Counterfactual-Regret-Minimization

Many situations involve repeatedly making decisions in an uncertain environment. For instance, deciding what route to drive to college every day, or repeated play of a game against an opponent with an unknown strategy. Regret is what you experience when a foregone alternative performs better than the chosen one. When choosing between alternatives, decision makers aim to minimize anticipated regret. Players reach equilibrium by tracking regrets for past moves, making future moves proportional to positive regrets. When all players are simultaneously adapting in such a manner, algorithms aim to have strong guarantees for settings of this type, along with connections to game theoretic equilibria.

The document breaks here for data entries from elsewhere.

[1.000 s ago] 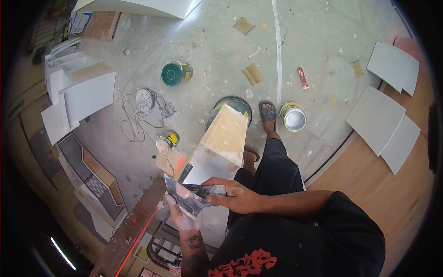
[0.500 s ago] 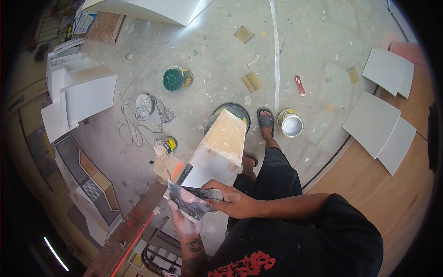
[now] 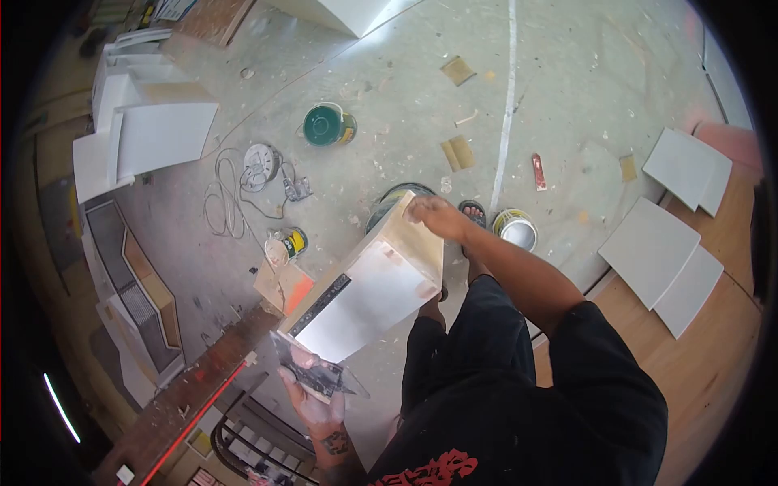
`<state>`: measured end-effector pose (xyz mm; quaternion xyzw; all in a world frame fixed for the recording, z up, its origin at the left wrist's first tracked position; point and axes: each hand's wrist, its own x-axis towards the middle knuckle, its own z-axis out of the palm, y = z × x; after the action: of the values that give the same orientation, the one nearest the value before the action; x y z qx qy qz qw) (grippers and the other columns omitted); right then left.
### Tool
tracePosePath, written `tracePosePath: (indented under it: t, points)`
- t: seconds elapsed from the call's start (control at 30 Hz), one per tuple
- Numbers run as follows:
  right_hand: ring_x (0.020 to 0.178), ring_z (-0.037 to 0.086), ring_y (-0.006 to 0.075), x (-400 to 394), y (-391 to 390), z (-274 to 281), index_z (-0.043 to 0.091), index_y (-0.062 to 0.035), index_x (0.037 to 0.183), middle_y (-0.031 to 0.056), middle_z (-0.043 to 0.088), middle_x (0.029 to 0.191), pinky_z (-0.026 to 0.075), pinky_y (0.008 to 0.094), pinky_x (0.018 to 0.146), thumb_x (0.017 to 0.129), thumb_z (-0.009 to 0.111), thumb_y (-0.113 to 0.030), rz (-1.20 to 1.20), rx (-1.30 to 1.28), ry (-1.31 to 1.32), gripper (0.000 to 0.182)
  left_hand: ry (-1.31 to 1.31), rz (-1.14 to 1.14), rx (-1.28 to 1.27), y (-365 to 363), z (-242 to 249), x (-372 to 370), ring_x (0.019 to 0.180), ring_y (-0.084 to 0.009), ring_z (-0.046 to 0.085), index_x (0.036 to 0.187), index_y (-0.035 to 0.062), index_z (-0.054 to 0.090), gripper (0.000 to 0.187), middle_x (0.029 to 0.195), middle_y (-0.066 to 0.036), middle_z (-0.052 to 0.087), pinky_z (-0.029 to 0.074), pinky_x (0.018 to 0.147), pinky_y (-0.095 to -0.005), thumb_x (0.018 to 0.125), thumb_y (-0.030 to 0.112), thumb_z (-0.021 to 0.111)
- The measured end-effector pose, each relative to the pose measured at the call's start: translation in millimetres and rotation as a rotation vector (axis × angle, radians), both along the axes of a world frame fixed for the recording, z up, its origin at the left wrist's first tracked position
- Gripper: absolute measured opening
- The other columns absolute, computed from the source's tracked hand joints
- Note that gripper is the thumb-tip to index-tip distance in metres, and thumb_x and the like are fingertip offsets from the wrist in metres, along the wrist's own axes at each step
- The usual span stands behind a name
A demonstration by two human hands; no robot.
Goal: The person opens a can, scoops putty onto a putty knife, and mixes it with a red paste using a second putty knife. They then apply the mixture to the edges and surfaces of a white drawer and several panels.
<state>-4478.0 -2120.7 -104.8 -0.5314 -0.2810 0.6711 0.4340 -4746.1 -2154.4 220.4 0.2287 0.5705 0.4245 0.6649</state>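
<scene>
A long white box (image 3: 369,296) with a bare wooden end and a black strip along one edge stands before me. My right hand (image 3: 433,215) is at the box's far upper corner, its fingers curled over the edge of the wooden end. Near the box's close end, my left hand (image 3: 312,401) holds a dark flat scraper (image 3: 320,377) smeared with pale pink filler. A second blade seems to lie across it, but their outlines overlap. Part of a dark round tub (image 3: 389,202) shows behind the box.
Around the box are a green bucket (image 3: 324,125), a white paint bucket (image 3: 517,232), a small filler tin (image 3: 288,243) and a corded tool (image 3: 261,166). Grey panels (image 3: 651,243) rest on wood at right. White cabinet parts (image 3: 162,142) stand at left. A brown beam (image 3: 194,385) runs lower left.
My right hand has left the scraper and reached forward to the box's far corner. The box has turned so more of its white side shows. My left hand still holds the scraper, now lower.
</scene>
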Motion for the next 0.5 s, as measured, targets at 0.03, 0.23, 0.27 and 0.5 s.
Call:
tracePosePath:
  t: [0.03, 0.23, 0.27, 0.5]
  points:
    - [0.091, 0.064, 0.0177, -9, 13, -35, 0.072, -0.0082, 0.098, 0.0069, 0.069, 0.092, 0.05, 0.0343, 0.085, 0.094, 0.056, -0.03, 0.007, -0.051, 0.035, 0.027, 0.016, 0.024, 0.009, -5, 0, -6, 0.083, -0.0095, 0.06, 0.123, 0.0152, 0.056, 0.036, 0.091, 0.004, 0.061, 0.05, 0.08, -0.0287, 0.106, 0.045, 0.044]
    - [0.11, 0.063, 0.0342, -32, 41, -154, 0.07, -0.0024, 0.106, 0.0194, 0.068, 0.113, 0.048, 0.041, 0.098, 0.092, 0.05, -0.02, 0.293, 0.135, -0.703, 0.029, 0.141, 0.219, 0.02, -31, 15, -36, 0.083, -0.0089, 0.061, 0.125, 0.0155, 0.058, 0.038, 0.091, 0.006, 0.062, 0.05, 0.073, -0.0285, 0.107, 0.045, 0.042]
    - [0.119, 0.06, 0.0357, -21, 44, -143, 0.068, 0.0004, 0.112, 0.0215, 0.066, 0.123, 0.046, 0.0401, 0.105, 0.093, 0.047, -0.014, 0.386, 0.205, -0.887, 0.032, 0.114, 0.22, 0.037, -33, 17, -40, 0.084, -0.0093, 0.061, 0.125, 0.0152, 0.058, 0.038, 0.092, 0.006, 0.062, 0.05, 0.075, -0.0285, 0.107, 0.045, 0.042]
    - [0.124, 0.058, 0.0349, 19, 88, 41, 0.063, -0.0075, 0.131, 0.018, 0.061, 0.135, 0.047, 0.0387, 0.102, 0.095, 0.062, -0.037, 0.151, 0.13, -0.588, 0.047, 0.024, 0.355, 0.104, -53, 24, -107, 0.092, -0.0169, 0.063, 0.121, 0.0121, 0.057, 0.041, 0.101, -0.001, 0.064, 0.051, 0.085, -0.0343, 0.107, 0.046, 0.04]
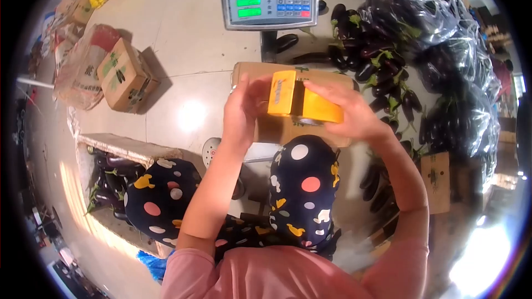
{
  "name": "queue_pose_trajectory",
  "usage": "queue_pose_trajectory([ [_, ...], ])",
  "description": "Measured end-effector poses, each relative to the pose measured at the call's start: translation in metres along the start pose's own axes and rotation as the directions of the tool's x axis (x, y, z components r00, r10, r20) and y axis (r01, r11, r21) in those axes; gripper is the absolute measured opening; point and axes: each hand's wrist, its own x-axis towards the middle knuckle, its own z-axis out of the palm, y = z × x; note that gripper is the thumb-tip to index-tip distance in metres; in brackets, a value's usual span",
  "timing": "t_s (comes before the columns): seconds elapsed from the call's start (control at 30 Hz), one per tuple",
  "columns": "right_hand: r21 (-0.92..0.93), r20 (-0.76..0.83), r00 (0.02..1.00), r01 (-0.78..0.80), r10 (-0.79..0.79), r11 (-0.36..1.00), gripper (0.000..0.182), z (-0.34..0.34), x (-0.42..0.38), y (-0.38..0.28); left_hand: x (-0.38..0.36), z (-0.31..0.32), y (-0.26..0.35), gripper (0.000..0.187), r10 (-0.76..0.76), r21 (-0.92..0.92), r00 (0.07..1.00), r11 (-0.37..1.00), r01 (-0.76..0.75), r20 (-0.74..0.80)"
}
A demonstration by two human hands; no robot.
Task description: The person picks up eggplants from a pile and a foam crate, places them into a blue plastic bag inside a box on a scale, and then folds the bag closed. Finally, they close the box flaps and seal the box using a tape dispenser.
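My right hand [354, 108] is wrapped over what looks like a roll of yellow packing tape [321, 105]. Its left part carries printed lettering, and a dark gap divides it from the part under my right fingers. At its left edge, my left hand [244, 105] has its fingers curled against the tape, partly hidden behind it. Both hands are above a closed cardboard box [252, 72] on the floor in front of my knees.
A scale display [270, 1] stands behind the box. Loose eggplants [382, 63] and clear plastic bags of eggplants [413, 8] lie at right. To the left are a small carton [124, 77] and an open box [163, 143] holding eggplants.
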Motion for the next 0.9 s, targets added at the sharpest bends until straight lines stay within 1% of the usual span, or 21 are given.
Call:
queue_pose_trajectory([
  [0.07, -0.001, -0.049, 0.998, 0.035, -0.035, 0.999, 0.078, 0.002, 0.002, 0.0, -0.019, 0.009, 0.004, 0.05, -0.04, 0.071, 0.995, 0.996, 0.047, -0.091],
  [0.1, 0.014, -0.047, 0.998, 0.044, -0.044, 0.999, 0.077, 0.002, 0.005, 0.0, -0.022, 0.007, 0.0, 0.047, 0.001, 0.09, 0.996, 0.996, 0.007, -0.085],
  [0.2, -0.069, -0.004, 0.999, 0.038, -0.038, 0.997, 0.077, -0.001, 0.007, -0.009, -0.031, 0.002, 0.002, 0.042, 0.066, 0.301, 0.997, 0.952, -0.053, -0.033],
  [0.23, -0.071, -0.002, 0.999, 0.041, -0.042, 0.997, 0.077, 0.0, 0.008, -0.01, -0.034, 0.005, 0.003, 0.03, 0.1, 0.211, 0.994, 0.973, -0.089, -0.044],
  [0.33, -0.088, 0.005, 0.999, 0.036, -0.036, 0.995, 0.076, 0.002, 0.011, -0.011, -0.029, -0.003, -0.004, 0.022, 0.137, 0.24, 0.986, 0.965, -0.11, -0.099],
  [0.4, -0.111, 0.021, 1.0, 0.009, -0.007, 0.994, 0.074, 0.002, 0.012, -0.015, -0.025, -0.005, -0.008, 0.018, 0.208, 0.314, 0.97, 0.936, -0.159, -0.128],
  [0.43, -0.107, 0.005, 0.999, 0.035, -0.034, 0.994, 0.073, 0.003, 0.013, -0.016, -0.023, -0.007, -0.009, 0.017, 0.243, 0.35, 0.96, 0.919, -0.181, -0.142],
  [0.5, -0.099, -0.025, 0.996, 0.084, -0.087, 0.992, 0.072, 0.005, 0.016, -0.015, -0.017, -0.011, -0.005, 0.018, 0.244, 0.408, 0.957, 0.899, -0.162, -0.158],
  [0.53, -0.09, 0.001, 0.997, 0.083, -0.083, 0.993, 0.071, 0.005, 0.018, -0.016, -0.014, -0.014, -0.004, 0.018, 0.244, 0.435, 0.955, 0.888, -0.149, -0.171],
  [0.6, -0.074, 0.051, 0.996, 0.08, -0.077, 0.994, 0.069, 0.002, 0.022, -0.019, -0.007, -0.022, -0.001, 0.017, 0.227, 0.294, 0.956, 0.941, -0.167, -0.185],
  [0.63, -0.111, 0.052, 0.99, 0.134, -0.129, 0.985, 0.065, 0.0, 0.026, -0.021, -0.006, -0.024, 0.002, 0.016, 0.209, 0.227, 0.958, 0.96, -0.164, -0.194],
  [0.67, -0.125, 0.088, 0.99, 0.117, -0.106, 0.985, 0.064, -0.003, 0.028, -0.024, -0.004, -0.025, 0.007, 0.016, 0.194, 0.161, 0.961, 0.973, -0.164, -0.197],
  [0.73, -0.153, 0.161, 0.985, 0.082, -0.057, 0.985, 0.063, -0.011, 0.033, -0.031, 0.001, -0.034, 0.011, 0.015, 0.187, 0.172, 0.95, 0.974, -0.146, -0.252],
  [0.8, -0.203, 0.232, 0.971, -0.018, 0.066, 0.979, 0.063, -0.02, 0.033, -0.033, 0.011, -0.056, 0.016, 0.014, 0.204, 0.179, 0.921, 0.972, -0.152, -0.33],
  [0.83, -0.231, 0.266, 0.955, -0.065, 0.127, 0.971, 0.063, -0.024, 0.033, -0.031, 0.014, -0.072, 0.02, 0.013, 0.219, 0.171, 0.916, 0.97, -0.17, -0.335],
  [0.87, -0.227, 0.267, 0.956, -0.063, 0.124, 0.972, 0.064, -0.024, 0.032, -0.027, 0.024, -0.092, 0.019, 0.01, 0.196, 0.128, 0.893, 0.979, -0.156, -0.405],
  [0.9, -0.223, 0.265, 0.956, -0.063, 0.122, 0.973, 0.064, -0.023, 0.03, -0.021, 0.026, -0.101, 0.02, 0.009, 0.175, 0.113, 0.898, 0.984, -0.14, -0.404],
])
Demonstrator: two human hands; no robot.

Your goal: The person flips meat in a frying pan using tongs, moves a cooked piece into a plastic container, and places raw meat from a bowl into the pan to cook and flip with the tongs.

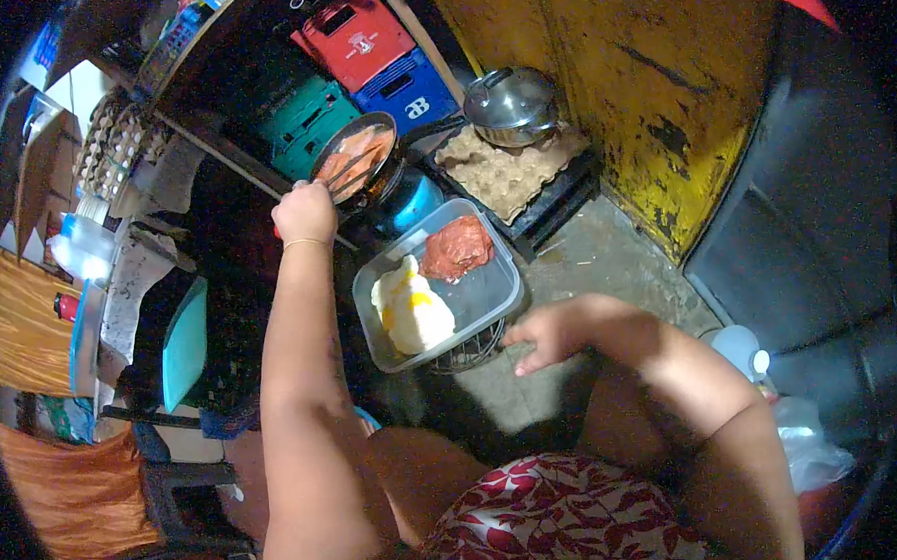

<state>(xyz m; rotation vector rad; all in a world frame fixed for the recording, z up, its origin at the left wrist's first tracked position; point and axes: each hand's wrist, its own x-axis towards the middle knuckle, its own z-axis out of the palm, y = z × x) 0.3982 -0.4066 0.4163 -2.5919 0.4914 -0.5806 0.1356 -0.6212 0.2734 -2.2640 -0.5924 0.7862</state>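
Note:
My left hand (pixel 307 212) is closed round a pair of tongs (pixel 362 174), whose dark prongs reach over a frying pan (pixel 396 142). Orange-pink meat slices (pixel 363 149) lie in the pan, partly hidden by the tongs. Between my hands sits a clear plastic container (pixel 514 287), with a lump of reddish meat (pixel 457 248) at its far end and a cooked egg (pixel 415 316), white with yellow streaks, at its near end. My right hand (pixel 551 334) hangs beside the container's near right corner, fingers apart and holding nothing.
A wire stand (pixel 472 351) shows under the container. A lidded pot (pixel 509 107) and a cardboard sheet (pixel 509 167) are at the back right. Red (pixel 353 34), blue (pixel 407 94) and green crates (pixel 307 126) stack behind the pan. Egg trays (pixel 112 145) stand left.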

Here, I have managed to demnostrate simulation of a 2 player Rock-Paper-Scissors game. Player's strategy is defined by a regret minimization algorithm which uses following score matrix to evaluate each move and improve upon it in next game. Nash Equilibirum was achieved when both the players adopted same dynamic strategy based moves. Subsequent graphs shown below are cummulations of results achieved when the game was player over 10,000 rounds.

Rock Paper Scissors

Rock-Scissors-Paper (RPS) is a two-player game where players each simultaneously make one of three gestures: rock (a closed fist), paper (an open face-down palm), or scissors (exactly two fingers extended). With each gesture, there is an opportunity to win, lose, or draw against the other player. Players showing the same gesture draw. A rock wins against scissors, because “rock breaks scissors”. Scissors wins against paper, because “scissors cuts paper”. Paper wins against rock, because “paper covers rock”.
Players will commonly synchronize play by calling out a four-beat chant, “Rock! Paper! Scissors! Shoot!”, bobbing an outstretched fist on the first three beats, and committing simultaneously to one of the three gestures on the fourth beat.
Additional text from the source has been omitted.